- [WORK INSTRUCTION] Please reproduce, exactly as given, the lines running from the start of the data to the line containing "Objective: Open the", inclusive, and omit the pictures.

SUPPLIED DATA Start Marker

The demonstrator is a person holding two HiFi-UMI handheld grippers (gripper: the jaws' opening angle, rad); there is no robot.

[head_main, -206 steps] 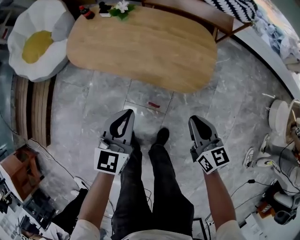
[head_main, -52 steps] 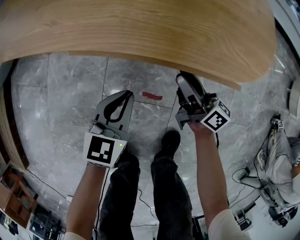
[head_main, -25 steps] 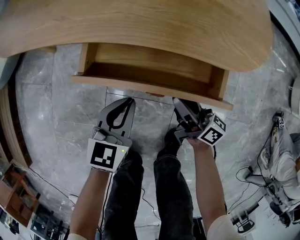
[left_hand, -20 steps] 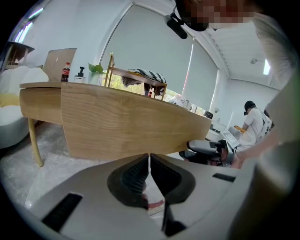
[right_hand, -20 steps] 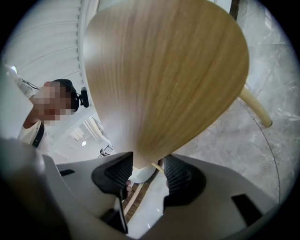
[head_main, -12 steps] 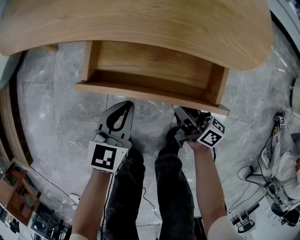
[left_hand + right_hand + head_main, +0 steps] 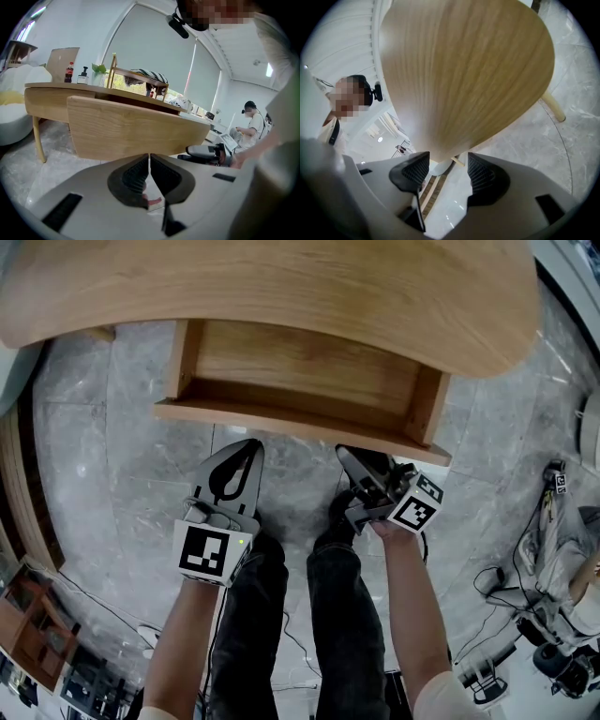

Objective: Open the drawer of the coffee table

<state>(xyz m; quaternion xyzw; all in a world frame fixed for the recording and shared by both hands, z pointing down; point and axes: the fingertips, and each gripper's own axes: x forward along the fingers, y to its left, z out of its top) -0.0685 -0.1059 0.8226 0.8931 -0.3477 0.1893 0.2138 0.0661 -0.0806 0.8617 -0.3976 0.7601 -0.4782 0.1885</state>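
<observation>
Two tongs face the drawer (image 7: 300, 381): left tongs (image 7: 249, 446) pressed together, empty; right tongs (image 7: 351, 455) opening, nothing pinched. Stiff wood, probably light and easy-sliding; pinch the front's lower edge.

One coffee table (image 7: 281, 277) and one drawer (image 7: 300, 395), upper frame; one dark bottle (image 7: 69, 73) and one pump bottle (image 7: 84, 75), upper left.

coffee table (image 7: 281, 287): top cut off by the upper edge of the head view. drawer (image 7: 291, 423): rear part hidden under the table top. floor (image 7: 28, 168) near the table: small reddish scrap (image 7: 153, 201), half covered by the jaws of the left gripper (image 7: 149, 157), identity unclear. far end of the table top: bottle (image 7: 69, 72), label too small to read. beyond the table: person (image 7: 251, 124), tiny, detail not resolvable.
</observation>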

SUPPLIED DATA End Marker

- [RESULT OF THIS EXERCISE]
The demonstrator is a person holding two HiFi-UMI handheld grippers (gripper: the jaws' opening angle, rad); there is no robot.

[head_main, -206 steps] 
[head_main, -52 steps] 
[head_main, -25 steps] 
[left_hand, -20 steps] 
[right_hand, -20 steps] 
[head_main, -12 steps] 
[left_hand + right_hand + head_main, +0 steps] 

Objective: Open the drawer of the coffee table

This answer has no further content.